**DESCRIPTION OF THE TASK**:
Go through the records and report each line holding the string "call".

[Entries taken from a collection]
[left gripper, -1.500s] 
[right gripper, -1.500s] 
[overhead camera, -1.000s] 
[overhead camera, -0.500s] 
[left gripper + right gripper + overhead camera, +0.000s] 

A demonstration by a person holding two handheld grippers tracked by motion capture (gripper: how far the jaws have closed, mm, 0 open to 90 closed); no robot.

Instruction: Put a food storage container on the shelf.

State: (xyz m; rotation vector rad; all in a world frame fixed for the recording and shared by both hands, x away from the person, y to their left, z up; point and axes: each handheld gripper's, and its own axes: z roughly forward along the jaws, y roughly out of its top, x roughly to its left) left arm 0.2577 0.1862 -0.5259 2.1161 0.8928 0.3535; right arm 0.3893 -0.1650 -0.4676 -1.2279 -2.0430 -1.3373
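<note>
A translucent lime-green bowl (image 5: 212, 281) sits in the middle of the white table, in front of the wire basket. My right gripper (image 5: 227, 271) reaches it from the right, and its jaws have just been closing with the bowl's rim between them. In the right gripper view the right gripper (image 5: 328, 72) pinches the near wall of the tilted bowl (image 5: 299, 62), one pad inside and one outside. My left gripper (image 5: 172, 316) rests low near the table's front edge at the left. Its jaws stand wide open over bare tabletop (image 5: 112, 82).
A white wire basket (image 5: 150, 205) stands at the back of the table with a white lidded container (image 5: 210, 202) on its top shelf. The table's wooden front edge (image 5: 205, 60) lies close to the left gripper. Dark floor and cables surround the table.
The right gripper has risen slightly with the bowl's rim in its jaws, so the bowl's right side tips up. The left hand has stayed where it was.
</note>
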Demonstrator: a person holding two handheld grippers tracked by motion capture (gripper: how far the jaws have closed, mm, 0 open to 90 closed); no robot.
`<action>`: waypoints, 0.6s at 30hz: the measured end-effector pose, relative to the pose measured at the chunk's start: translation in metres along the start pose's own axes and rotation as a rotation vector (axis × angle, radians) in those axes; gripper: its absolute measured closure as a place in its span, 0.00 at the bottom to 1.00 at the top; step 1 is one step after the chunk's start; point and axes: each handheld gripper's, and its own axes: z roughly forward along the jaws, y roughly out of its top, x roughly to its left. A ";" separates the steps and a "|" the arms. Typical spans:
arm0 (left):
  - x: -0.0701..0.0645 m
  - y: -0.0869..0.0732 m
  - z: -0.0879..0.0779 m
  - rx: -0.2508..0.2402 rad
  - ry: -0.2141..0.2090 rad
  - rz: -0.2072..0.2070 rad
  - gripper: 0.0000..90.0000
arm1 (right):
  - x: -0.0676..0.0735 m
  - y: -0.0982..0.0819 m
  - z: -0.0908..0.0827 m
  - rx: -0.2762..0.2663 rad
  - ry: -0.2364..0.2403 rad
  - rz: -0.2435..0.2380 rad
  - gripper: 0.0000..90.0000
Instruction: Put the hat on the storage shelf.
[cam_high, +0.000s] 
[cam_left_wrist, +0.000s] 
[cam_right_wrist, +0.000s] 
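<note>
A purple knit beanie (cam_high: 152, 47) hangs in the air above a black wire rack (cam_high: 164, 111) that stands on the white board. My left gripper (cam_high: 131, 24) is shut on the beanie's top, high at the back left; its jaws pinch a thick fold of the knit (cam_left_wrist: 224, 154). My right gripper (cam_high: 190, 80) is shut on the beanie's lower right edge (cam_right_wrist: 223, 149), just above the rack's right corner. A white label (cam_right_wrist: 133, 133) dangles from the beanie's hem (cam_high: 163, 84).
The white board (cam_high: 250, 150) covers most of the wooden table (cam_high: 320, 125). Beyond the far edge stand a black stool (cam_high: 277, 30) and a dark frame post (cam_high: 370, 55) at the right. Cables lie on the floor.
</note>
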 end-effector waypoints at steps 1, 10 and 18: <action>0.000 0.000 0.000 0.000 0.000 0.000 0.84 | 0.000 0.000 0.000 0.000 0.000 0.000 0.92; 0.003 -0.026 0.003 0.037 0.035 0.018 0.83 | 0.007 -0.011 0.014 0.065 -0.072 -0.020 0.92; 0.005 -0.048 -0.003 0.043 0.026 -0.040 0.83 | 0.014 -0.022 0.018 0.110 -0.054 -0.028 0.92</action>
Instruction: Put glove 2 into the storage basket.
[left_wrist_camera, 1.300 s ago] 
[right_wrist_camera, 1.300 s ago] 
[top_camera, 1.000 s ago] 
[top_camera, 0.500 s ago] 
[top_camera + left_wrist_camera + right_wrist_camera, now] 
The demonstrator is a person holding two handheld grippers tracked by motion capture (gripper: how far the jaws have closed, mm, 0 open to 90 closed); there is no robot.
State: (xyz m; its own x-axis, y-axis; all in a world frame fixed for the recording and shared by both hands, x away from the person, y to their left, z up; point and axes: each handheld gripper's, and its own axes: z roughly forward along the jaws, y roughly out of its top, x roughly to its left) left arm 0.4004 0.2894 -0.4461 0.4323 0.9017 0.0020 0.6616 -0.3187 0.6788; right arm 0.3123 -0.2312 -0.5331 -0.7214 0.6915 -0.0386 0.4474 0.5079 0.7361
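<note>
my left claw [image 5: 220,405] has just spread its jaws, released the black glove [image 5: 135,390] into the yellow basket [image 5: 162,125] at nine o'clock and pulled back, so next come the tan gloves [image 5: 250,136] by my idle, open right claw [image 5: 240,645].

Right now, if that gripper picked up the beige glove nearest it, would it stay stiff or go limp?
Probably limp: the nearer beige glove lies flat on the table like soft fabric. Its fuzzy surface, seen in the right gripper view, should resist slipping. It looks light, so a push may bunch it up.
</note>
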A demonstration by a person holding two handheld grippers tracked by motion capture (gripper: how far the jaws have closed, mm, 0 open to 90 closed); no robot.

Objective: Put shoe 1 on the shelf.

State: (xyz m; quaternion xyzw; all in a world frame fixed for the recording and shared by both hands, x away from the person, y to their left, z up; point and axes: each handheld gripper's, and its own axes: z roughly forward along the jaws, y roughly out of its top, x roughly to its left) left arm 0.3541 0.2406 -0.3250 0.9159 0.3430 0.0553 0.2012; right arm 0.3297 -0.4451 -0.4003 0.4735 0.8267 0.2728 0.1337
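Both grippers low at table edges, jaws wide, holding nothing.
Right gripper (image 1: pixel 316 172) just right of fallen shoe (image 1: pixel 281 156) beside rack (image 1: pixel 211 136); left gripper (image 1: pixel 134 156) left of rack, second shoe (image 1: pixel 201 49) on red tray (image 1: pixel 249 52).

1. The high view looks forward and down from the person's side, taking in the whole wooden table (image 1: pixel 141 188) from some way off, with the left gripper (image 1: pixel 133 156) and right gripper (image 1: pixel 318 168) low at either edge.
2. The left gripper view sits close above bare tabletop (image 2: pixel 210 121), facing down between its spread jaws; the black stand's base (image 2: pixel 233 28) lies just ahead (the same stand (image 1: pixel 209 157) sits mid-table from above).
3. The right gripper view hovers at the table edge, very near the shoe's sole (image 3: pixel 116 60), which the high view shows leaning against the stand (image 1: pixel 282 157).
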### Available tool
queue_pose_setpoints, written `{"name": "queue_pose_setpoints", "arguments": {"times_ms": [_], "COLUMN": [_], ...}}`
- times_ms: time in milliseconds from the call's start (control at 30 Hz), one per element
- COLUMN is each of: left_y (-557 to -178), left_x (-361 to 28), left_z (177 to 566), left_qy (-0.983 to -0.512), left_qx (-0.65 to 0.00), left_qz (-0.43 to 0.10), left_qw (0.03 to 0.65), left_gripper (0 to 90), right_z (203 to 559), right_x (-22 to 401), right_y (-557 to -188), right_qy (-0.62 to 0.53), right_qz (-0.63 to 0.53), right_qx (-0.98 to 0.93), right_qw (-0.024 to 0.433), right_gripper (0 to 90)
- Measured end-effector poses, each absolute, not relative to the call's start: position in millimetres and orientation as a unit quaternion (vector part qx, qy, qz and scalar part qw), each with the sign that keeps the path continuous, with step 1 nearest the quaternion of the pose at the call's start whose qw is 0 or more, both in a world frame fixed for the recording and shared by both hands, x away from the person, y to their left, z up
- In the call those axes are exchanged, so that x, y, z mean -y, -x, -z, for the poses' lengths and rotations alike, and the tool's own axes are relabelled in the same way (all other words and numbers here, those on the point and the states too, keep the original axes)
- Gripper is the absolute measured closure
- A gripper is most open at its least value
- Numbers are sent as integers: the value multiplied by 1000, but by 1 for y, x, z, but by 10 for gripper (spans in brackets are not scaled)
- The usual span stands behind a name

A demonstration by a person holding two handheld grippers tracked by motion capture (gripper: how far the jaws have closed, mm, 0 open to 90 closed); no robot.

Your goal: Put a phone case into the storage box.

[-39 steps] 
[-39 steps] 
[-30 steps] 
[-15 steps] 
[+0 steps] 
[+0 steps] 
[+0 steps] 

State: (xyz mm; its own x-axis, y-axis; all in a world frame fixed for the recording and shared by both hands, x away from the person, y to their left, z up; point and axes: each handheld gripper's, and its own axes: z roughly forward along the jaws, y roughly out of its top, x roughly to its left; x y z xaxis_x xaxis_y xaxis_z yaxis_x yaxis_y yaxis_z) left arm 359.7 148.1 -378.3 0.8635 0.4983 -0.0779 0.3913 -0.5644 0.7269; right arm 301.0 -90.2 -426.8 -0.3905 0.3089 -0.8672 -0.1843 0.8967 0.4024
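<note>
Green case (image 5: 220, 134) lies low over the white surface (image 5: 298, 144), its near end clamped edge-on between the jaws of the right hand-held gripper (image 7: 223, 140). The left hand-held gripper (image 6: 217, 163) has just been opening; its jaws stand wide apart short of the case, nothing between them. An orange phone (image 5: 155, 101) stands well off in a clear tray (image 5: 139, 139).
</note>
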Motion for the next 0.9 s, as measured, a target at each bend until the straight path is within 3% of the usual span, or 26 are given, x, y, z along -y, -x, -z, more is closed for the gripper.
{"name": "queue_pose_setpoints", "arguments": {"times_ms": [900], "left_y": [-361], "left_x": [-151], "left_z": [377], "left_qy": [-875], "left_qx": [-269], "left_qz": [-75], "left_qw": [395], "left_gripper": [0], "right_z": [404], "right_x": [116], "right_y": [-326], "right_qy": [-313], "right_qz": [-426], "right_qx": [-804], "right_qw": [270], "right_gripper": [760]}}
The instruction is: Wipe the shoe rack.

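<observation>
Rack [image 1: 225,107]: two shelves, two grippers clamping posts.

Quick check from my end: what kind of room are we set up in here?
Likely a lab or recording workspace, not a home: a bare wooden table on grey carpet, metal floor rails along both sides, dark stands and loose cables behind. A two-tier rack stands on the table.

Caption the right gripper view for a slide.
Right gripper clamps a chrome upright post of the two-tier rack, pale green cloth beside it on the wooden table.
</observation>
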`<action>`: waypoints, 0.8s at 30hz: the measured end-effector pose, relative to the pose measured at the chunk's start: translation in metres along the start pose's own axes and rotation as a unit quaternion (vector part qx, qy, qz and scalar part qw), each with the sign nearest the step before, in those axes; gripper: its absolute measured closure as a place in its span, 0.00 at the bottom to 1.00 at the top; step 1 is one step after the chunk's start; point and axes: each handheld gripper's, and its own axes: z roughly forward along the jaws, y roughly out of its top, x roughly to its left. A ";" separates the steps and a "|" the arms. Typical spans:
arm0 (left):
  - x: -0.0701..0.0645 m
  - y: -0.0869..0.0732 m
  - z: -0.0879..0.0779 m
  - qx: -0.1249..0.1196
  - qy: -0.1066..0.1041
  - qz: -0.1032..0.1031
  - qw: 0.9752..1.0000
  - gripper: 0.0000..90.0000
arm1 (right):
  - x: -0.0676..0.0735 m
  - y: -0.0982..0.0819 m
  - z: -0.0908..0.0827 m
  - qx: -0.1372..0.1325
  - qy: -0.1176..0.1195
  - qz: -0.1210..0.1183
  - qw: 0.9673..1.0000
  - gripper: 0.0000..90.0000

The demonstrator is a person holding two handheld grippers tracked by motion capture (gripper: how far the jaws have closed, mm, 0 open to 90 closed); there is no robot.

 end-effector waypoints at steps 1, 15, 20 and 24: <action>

**COMPLETED TASK**:
- times_ms: time in milliseconds from the call's start (control at 30 Hz), one per element
- Measured end-effector poses, each absolute, not relative to the call's start: position in millimetres and orientation as a unit quaternion (vector part qx, qy, qz and scalar part qw), each with the sign that keeps the path continuous, with step 1 nearest the quaternion of the pose at the call's start whose qw is 0 or more, both in a world frame fixed for the recording and shared by both hands, x away from the person, y to their left, z up
- In the call those axes are exchanged, so that x, y, z mean -y, -x, -z, for the poses' lengths and rotations alike, and the tool's own axes are relabelled in the same way (all other words and numbers here, those on the point and the states too, keep the original axes)

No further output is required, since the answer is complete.